--- PROMPT ---
Your task is to retype each line of the data below exactly.
= = = = =
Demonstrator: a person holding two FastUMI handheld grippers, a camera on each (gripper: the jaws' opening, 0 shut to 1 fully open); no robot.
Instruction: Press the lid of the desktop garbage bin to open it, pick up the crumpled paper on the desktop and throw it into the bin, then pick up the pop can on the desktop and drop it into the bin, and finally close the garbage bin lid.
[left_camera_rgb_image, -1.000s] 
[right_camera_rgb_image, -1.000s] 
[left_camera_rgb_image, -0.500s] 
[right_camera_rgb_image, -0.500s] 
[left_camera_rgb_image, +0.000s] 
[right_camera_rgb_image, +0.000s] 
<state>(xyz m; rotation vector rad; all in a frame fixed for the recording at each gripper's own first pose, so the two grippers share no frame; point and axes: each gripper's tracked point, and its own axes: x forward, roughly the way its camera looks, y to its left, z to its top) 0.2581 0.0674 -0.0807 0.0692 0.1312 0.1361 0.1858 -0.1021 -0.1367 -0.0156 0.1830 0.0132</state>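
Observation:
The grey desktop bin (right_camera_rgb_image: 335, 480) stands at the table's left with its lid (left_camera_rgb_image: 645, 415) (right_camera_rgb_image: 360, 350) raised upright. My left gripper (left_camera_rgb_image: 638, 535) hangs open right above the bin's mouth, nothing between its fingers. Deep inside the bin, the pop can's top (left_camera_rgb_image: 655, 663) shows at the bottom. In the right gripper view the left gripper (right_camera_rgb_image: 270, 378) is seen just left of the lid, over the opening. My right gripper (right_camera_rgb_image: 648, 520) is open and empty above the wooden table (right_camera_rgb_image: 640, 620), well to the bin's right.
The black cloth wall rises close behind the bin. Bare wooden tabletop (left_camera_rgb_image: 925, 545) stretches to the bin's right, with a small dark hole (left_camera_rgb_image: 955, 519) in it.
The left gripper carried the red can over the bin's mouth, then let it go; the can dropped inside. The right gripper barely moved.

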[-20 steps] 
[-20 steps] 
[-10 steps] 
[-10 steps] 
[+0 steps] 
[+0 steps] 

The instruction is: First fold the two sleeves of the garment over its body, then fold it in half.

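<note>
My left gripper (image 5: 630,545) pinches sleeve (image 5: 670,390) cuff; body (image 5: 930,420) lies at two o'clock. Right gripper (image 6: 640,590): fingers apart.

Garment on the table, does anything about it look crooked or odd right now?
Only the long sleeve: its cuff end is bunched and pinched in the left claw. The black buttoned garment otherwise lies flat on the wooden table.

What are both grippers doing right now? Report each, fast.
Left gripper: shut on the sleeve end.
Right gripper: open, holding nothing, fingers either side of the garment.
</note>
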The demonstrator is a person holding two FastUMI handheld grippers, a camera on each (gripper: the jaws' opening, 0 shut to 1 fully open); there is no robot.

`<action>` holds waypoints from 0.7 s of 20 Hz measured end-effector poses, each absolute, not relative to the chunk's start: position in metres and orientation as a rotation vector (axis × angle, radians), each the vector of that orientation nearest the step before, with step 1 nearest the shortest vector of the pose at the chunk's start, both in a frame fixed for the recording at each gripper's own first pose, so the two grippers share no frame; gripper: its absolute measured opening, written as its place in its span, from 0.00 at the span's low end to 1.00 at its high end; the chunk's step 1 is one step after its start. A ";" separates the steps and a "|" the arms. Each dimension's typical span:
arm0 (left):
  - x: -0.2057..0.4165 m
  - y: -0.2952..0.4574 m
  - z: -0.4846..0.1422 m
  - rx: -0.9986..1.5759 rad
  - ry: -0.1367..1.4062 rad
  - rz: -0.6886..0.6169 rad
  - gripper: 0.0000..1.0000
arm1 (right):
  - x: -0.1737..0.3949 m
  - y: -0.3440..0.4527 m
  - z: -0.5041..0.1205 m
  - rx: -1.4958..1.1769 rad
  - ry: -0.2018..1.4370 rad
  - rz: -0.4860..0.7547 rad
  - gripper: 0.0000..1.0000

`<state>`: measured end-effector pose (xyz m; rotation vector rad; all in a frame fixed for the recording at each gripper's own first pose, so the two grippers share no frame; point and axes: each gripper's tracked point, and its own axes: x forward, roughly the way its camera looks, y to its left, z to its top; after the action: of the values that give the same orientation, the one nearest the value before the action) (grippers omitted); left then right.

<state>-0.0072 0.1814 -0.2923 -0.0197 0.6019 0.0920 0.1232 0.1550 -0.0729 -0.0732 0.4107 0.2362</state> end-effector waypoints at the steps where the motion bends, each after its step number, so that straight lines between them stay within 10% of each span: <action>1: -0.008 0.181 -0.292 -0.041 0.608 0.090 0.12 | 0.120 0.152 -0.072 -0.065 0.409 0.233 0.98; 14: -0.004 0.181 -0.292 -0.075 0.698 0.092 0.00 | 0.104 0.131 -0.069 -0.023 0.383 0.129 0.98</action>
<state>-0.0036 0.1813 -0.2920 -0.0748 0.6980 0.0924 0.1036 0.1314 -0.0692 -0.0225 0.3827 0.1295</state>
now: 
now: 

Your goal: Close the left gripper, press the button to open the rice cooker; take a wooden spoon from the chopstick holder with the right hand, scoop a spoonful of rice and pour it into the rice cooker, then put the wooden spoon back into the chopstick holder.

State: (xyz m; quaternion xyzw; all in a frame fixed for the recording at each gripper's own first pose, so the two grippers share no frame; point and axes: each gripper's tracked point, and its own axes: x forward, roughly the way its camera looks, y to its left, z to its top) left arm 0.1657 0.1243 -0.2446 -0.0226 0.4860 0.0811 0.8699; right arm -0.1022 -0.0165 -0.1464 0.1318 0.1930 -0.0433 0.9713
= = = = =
--- OUTPUT FOR THIS TASK ---
Demonstrator: a person holding two FastUMI handheld grippers, a camera on each (gripper: the jaws' opening, 0 shut to 1 fully open); no robot.
Instruction: Press the lid of the desktop garbage bin to open it, pick up the crumpled paper on the desktop and throw it into the bin, then pick up the pop can on the desktop and drop it into the bin, and finally close the garbage bin lid.
[left_camera_rgb_image, -1.000s] 
[right_camera_rgb_image, -1.000s] 
[left_camera_rgb_image, -0.500s] 
[right_camera_rgb_image, -0.500s] 
[left_camera_rgb_image, +0.000s] 
[right_camera_rgb_image, +0.000s] 
<state>(xyz m; rotation vector rad; all in a frame fixed for the recording at each gripper's own first pose, so the two grippers share no frame; point and axes: each gripper's tracked point, and its own axes: x forward, roughly the way its camera looks, y to its left, z to its top) 0.2581 0.0674 -0.0807 0.0692 0.1312 0.1361 0.1858 -0.1021 -0.1367 -0.0156 0.1830 0.0132</state>
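Observation:
The grey desktop bin (right_camera_rgb_image: 335, 480) stands at the table's left with its lid (left_camera_rgb_image: 645, 415) (right_camera_rgb_image: 360, 350) raised upright. My left gripper (left_camera_rgb_image: 638, 535) hangs open right above the bin's mouth, nothing between its fingers. Deep inside the bin, the pop can's top (left_camera_rgb_image: 655, 663) shows at the bottom. In the right gripper view the left gripper (right_camera_rgb_image: 270, 378) is seen just left of the lid, over the opening. My right gripper (right_camera_rgb_image: 648, 520) is open and empty above the wooden table (right_camera_rgb_image: 640, 620), well to the bin's right.
The black cloth wall rises close behind the bin. Bare wooden tabletop (left_camera_rgb_image: 925, 545) stretches to the bin's right, with a small dark hole (left_camera_rgb_image: 955, 519) in it.
The left gripper carried the red can over the bin's mouth, then let it go; the can dropped inside. The right gripper barely moved.
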
[-20 steps] 
[-20 steps] 
[-10 steps] 
[-10 steps] 
[+0 steps] 
[+0 steps] 

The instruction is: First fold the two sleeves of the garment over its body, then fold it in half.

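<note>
My left gripper (image 5: 630,545) pinches sleeve (image 5: 670,390) cuff; body (image 5: 930,420) lies at two o'clock. Right gripper (image 6: 640,590): fingers apart.

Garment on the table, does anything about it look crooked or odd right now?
Only the long sleeve: its cuff end is bunched and pinched in the left claw. The black buttoned garment otherwise lies flat on the wooden table.

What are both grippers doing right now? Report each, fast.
Left gripper: shut on the sleeve end.
Right gripper: open, holding nothing, fingers either side of the garment.
</note>
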The demonstrator is a person holding two FastUMI handheld grippers, a camera on each (gripper: the jaws' opening, 0 shut to 1 fully open); there is no robot.

`<action>` holds waypoints from 0.7 s of 20 Hz measured end-effector poses, each absolute, not relative to the chunk's start: position in metres and orientation as a rotation vector (axis × angle, radians), each the vector of that orientation nearest the step before, with step 1 nearest the shortest vector of the pose at the chunk's start, both in a frame fixed for the recording at each gripper's own first pose, so the two grippers share no frame; gripper: its absolute measured opening, written as its place in its span, from 0.00 at the span's low end to 1.00 at its high end; the chunk's step 1 is one step after its start. A ";" separates the steps and a "|" the arms. Each dimension's typical span:
arm0 (left):
  - x: -0.2057..0.4165 m
  - y: -0.2952..0.4574 m
  - z: -0.4846..0.1422 m
  - rx: -0.9986..1.5759 rad
  - ry: -0.1367..1.4062 rad
  - rz: -0.6886..0.6169 rad
  - gripper: 0.0000..1.0000
arm1 (right):
  - x: -0.1737..0.3949 m
  - y: -0.3440..0.4527 m
  - z: -0.5041..0.1205 m
  - rx: -1.4958..1.1769 rad
  - ry: -0.2018..1.4370 rad
  - rz: -0.4860..0.7547 rad
  - gripper: 0.0000..1.0000

`<state>`: measured end-effector pose (xyz m; rotation vector rad; all in a frame fixed for the recording at each gripper's own first pose, so the two grippers share no frame; point and axes: each gripper's tracked point, and its own axes: x forward, roughly the way its camera looks, y to its left, z to its top; after the action: of the values that give the same orientation, the one nearest the value before the action) (grippers omitted); left then right.

<state>-0.0072 0.1814 -0.2923 -0.0197 0.6019 0.0920 0.1232 0.1550 -0.0729 -0.0732 0.4107 0.2362</state> end-effector waypoints at the steps where the motion bends, each after its step number, so that straight lines between them stay within 10% of each span: <action>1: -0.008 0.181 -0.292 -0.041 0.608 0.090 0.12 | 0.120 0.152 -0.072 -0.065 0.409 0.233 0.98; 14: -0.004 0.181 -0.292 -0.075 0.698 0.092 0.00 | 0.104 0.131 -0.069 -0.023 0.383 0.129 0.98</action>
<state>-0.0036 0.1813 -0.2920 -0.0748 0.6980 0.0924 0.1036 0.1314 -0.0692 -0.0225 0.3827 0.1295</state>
now: 
now: 

Your goal: Close the left gripper, press the button to open the rice cooker; take a wooden spoon from the chopstick holder with the right hand, scoop a spoonful of rice and pour it into the rice cooker, then put the wooden spoon back into the chopstick holder.

State: (xyz m; quaternion xyzw; all in a frame fixed for the recording at each gripper's own first pose, so the two grippers share no frame; point and axes: each gripper's tracked point, and its own axes: x forward, roughly the way its camera looks, y to its left, z to its top) left arm 0.1657 0.1243 -0.2446 -0.0226 0.4860 0.0811 0.8699; right arm -0.1022 -0.0165 -0.1464 0.1318 0.1930 -0.0433 0.9713

The output above is complete as it stands.